1/2/18

Yací y Araí (Leyenda guaraní)

Hace siglos, cuando aún no habían llegado a estas tierras los españoles, vivía en el firmamento una joven muy pálida que sólo salía de noche.
por Cristina Bajo |




Durante el día dormía profundamente y recién despertaba cuando se escondía el sol, pero en cuanto se anunciaba un nuevo día, debía regresar a su casa.
Desde arriba, flotando entre las estrellas, perseguía las luciérnagas, observaba con curiosidad la selva todavía sin nombre, aspiraba el aroma de las flores y oía al río Paraná fluyendo entre las sombras.
Le gustaban los pájaros, pero sólo podía ver o perseguir a los nocturnos, pues los que tenían el canto más dulce dormían mientras ella se movía, como sonámbula, en la noche. Sólo tenía una amiga -Araí, la nube-, que solía contarle sobre aquellas cosas tan bellas que nunca podría ver.
-Debes consolarte -le aconsejaba-, pues tú Yací (la Luna) eres la reina de la noche. Yo soy sólo una pequeña diosa.
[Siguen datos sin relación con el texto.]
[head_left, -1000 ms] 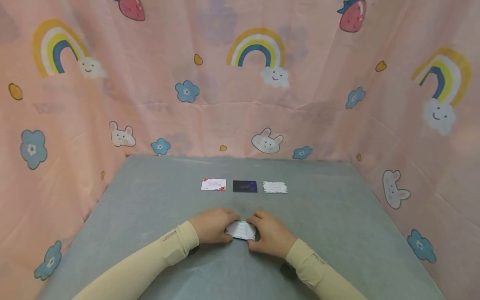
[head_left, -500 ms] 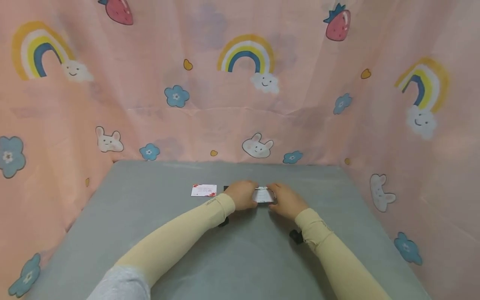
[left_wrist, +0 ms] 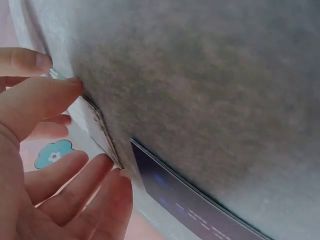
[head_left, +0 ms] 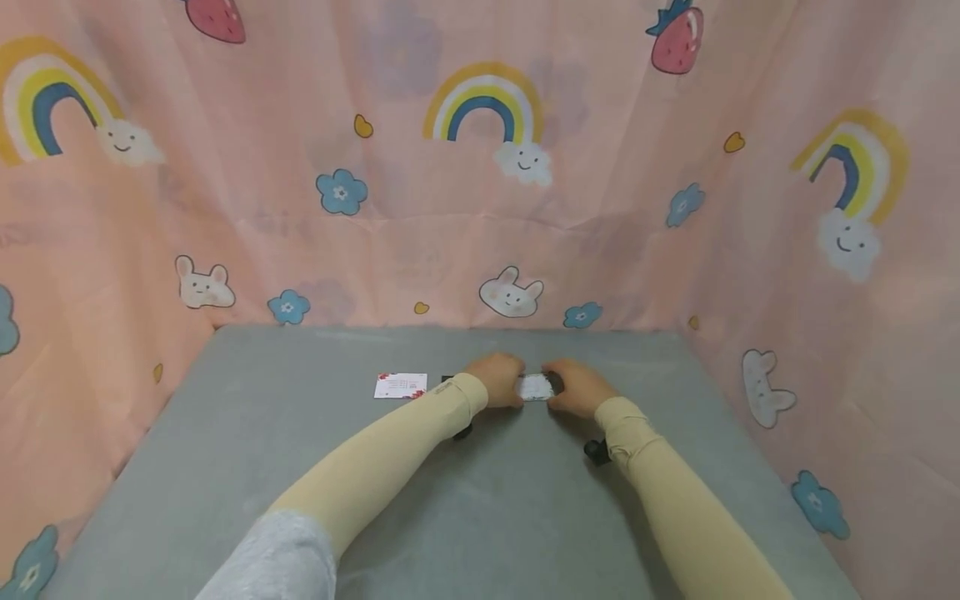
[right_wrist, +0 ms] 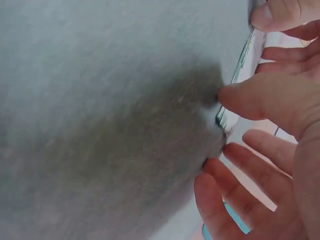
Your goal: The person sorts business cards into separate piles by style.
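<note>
A small stack of white business cards [head_left: 535,387] with a leafy border lies on the grey tabletop, right of the other cards. My left hand [head_left: 497,379] holds its left end, thumb on the near edge and fingertips at the far corner in the left wrist view. At the right end my right hand [head_left: 579,387] has its thumb on the near edge; its fingers [right_wrist: 240,170] reach round the far side. Layered card edges [right_wrist: 242,65] show in the right wrist view. A dark purple business card [left_wrist: 185,195] lies left of the stack, mostly hidden behind my left hand in the head view.
A white business card with red flowers [head_left: 401,386] lies farther left in the same row. The grey table [head_left: 525,508] ends at a pink patterned curtain [head_left: 420,250] behind and at both sides.
Both hands have carried the white card stack from the near middle of the table forward and right, onto the place of the rightmost card. In the last half second they have moved little.
</note>
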Demonstrator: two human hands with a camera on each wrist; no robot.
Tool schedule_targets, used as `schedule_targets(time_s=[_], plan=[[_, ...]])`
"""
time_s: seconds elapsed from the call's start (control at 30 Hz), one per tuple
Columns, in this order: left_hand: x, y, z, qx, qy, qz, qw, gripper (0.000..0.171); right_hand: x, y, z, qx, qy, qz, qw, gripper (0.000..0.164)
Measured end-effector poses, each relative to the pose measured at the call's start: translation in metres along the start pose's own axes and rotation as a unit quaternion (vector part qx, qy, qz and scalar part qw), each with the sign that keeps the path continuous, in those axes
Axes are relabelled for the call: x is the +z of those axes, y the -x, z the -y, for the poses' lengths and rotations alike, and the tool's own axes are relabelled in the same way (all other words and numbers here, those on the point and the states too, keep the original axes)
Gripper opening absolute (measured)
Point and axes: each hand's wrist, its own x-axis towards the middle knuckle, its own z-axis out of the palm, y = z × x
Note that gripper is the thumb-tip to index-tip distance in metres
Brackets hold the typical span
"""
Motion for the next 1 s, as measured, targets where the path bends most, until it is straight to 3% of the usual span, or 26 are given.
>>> schedule_targets(time_s=[0.33, 0.57, 1.0], plan=[[-0.008, 0.002, -0.005, 0.002, 0.055, 0.028, 0.9981, 0.065, -0.002, 0.001, 0.009, -0.010, 0.011, 0.009, 1.000, 0.080], [-0.010, 0.003, -0.002, 0.005, 0.066, 0.038, 0.9971, 0.065, -0.002, 0.000, 0.010, -0.027, 0.012, 0.014, 0.999, 0.060], [-0.006, 0.006, 0.002, -0.010, 0.088, 0.041, 0.9952, 0.064, 0.001, -0.002, 0.018, -0.034, 0.030, 0.010, 0.999, 0.055]])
Una vez que estaba quejándose de que no podía saber qué hacían sus hijos, los hombres, de día, Araí la convenció de que cambiaran de forma y se mezclaran con los guaraníes.
-Para que no nos reconozcan, tomaremos la forma de los humanos y ellos no lo sabrán -dijo la Nube-.
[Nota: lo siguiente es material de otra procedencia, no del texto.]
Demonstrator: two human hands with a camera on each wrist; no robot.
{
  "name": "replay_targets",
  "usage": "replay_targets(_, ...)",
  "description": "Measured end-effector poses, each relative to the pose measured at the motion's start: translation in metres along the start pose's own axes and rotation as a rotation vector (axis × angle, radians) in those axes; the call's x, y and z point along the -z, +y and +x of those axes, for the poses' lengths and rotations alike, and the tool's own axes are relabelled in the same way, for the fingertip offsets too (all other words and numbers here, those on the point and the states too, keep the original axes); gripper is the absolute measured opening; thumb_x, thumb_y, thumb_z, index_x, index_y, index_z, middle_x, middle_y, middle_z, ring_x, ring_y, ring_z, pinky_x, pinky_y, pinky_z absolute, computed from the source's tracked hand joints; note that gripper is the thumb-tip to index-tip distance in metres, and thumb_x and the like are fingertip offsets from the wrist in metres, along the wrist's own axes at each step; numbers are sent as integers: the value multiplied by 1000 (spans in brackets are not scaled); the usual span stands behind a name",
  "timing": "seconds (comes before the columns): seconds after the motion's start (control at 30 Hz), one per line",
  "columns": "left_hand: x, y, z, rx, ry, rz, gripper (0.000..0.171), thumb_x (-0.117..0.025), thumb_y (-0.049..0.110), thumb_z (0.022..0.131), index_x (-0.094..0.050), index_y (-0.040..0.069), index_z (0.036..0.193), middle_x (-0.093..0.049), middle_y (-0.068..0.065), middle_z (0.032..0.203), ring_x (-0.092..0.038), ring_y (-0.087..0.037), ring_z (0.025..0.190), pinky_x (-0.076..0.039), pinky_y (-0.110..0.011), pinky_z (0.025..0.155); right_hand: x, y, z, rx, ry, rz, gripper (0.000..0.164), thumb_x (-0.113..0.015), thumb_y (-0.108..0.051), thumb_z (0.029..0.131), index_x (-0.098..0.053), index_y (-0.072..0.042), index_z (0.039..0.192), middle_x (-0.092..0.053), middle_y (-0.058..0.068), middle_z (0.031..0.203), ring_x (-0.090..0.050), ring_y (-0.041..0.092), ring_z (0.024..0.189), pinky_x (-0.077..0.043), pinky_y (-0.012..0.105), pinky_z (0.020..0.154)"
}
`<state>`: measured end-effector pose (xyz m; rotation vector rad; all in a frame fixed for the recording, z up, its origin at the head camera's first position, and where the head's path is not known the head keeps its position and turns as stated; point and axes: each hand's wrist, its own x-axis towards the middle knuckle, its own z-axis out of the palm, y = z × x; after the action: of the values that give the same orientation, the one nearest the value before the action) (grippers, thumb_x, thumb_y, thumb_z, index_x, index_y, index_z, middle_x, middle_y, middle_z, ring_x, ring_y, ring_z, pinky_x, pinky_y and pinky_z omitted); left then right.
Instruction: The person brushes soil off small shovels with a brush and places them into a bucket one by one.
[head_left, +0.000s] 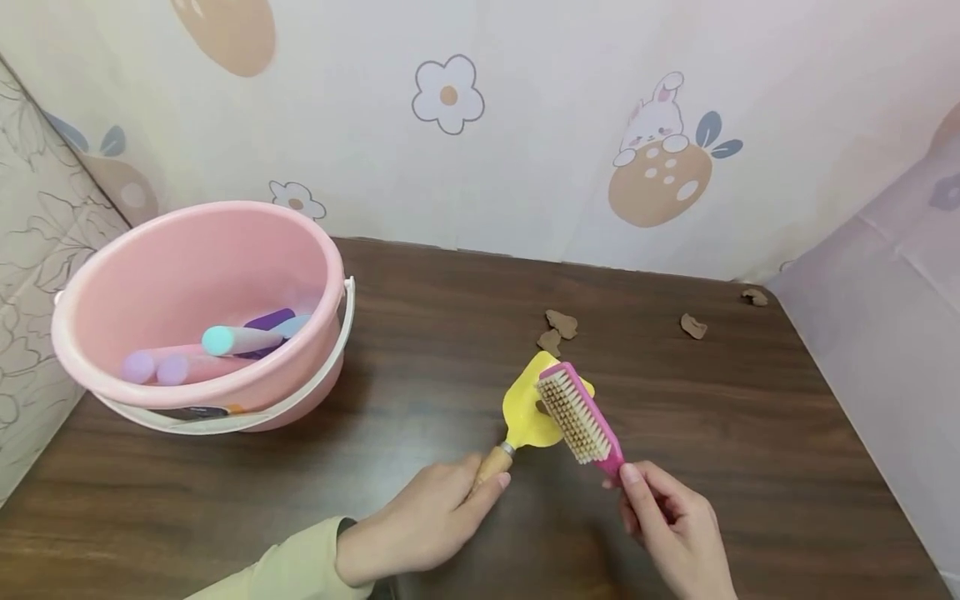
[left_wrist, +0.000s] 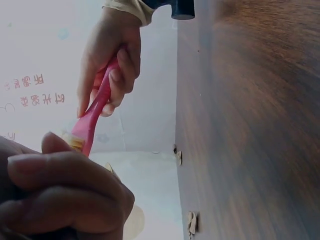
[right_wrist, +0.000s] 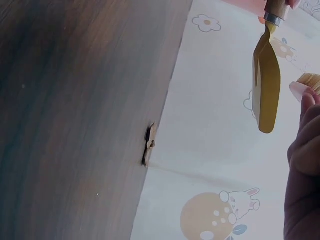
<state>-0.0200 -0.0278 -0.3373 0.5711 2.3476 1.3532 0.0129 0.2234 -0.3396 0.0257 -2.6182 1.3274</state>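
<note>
My left hand [head_left: 427, 521] grips the wooden handle of a small yellow shovel [head_left: 521, 412]. In my right hand [head_left: 678, 529] is a pink scrubbing brush [head_left: 573, 415] with pale bristles, held by its handle. The brush head overlaps the shovel blade in the head view; whether they touch I cannot tell. A bit of brown material shows on the blade, partly behind the bristles. In the right wrist view the shovel [right_wrist: 268, 85] appears raised above the table. Just beyond the blade tip, brown scraps [head_left: 562, 323] lie on the table.
A pink bucket [head_left: 202, 218] with a white handle stands at the left, holding several tools with pastel handles [head_left: 243, 340]. More brown scraps lie at the right, one [head_left: 693, 327] nearer and another [head_left: 754, 297] at the back corner. Printed cloth [head_left: 525, 167] hangs behind the dark wooden table [head_left: 750, 433].
</note>
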Motion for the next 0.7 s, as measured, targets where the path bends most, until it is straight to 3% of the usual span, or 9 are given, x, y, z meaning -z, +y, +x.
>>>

Y con unas palabras mágicas hizo que ambas se convirtieran en dos hermosas jóvenes, una morena y la otra muy blanca. Y así, como muchachas andariegas, bajaban del cielo y se divertían recogiendo flores, escuchando el canto de los pájaros, dejándose ver por los hombres, que solían perseguirlas entre los enormes árboles sin poder alcanzarlas.
Pero mientras se divertían en estos juegos, no se dieron cuenta de que un enorme yaguareté iba siguiéndolas tan silenciosamente que ni siquiera lo oían respirar. Sin embargo, alguien seguía, a su vez, al yaguareté: era el hechicero de la tribu, que sospechando que aquellas travesuras debían ser de seres sobrenaturales, comprendió que el felino, con su instinto de cazador, veía lo que él no podía distinguir. Más tarde o más temprano, el animal las atacaría y él debía evitarlo, pues ellas pertenecían al reino de los dioses. Muy astutamente, el hechicero trepó al árbol más alto y vigiló a las jóvenes mientras hacían coronas de flores; cuando notó que el felino iba a saltar sobre ellas, preparó el arco y disparó la flecha sobre la enorme cabeza, haciendo que el animal huyera en la espesura.
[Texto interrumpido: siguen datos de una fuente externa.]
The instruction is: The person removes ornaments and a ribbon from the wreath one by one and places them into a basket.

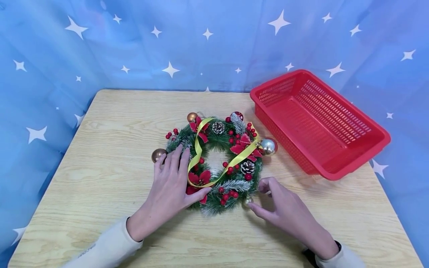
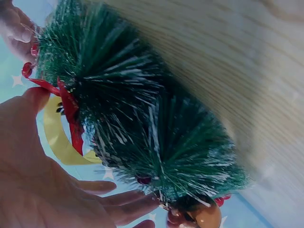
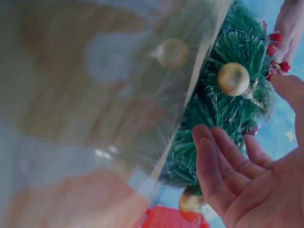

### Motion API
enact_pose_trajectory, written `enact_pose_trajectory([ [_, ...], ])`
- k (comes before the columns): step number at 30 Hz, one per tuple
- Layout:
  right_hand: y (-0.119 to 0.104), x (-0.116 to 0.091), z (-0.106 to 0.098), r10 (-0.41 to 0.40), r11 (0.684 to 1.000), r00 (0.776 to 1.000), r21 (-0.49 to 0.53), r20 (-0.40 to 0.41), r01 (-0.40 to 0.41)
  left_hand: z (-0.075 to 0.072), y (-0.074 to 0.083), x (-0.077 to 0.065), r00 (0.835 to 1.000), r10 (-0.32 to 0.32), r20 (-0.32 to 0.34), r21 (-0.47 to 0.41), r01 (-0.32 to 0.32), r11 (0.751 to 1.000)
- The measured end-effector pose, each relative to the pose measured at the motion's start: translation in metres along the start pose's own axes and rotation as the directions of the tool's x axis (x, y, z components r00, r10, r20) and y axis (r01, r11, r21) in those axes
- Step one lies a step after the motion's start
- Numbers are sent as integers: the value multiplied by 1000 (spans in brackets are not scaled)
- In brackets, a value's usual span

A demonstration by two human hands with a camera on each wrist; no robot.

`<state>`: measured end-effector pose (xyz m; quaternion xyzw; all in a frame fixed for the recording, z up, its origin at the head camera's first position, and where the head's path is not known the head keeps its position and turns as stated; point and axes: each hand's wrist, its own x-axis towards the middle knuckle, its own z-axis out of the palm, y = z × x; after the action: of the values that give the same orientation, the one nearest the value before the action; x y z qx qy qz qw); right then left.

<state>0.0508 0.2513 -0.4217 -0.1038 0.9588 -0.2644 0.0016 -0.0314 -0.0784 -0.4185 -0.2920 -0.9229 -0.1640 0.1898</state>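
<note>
A green Christmas wreath lies on the table, set with red flowers, berries, pinecones and baubles. A yellow ribbon loops across it. My left hand rests on the wreath's left side, fingers spread near a copper bauble; in the left wrist view its thumb touches a red flower. At the lower right edge, my right hand is beside a small gold bauble. Its fingers are loosely bent, with a gap between thumb and fingertips in the right wrist view, and hold nothing.
A red plastic basket stands at the back right, close to the wreath. A silver bauble sticks out from the wreath towards it. Beyond the wooden table hangs a blue star-patterned curtain.
</note>
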Motion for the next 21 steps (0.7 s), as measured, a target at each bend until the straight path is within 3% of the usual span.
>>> enact_pose_trajectory([
  [7, -4, -1, 8, -3, 997, 999, 75, 43, 0, 1, 3, 0, 1000, -16, 5, -27, 16, 999],
  [13, -5, 1, 15, -27, 996, 999, 84, 33, 24, 3, 9, -1, 999, -39, 23, -28, 40, 999],
  [21, -7, 6, 15, -35, 990, 999, 140, 30, 30, 3, 25, -1, 991, -109, 74, -72, 115, 991],
])
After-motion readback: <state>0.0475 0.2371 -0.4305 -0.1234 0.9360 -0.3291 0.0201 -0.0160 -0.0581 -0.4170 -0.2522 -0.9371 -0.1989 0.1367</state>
Sobresaltadas, las diosas volaron al cielo y comprendieron, mirando desde allí, que el hechicero les había salvado la vida.
Sobresaltadas, las diosas volaron al cielo y mirando desde allí, comprendieron que el anciano les había salvado la vida. Esa noche, cuando él se retiró a dormir, Yací y Araí se le aparecieron en sueños y le hicieron saber quiénes eran.
-Paí -dijo Yací-, te has portado como un valiente al salvar nuestras vidas, así que mucho te debemos… -Y queremos recompensar tu buen corazón.
-Mañana -dijo la Luna- al levantarte, verás al lado de tu choza una planta que hemos creado para ti. Se llama caá, y puedes tomarla como una bebida que da mucha fuerza y además, ayuda a pensar.
-Cuando sus hojas están verdes, son venenosas; debes tostarlas.
-La bebida te quitará el cansancio, curará tu cuerpo y te ayudará a reflexionar.
-Esta planta sellará la amistad entre hombres y dioses hasta el fin de los tiempos… Cuando el anciano despertó, pensó que había soñado, pero al salir de la choza vio el arbolito de la yerba mate. Desde entonces, el mate, en soledad o compartido, vivifica nuestro cuerpo y nos une en la amistad.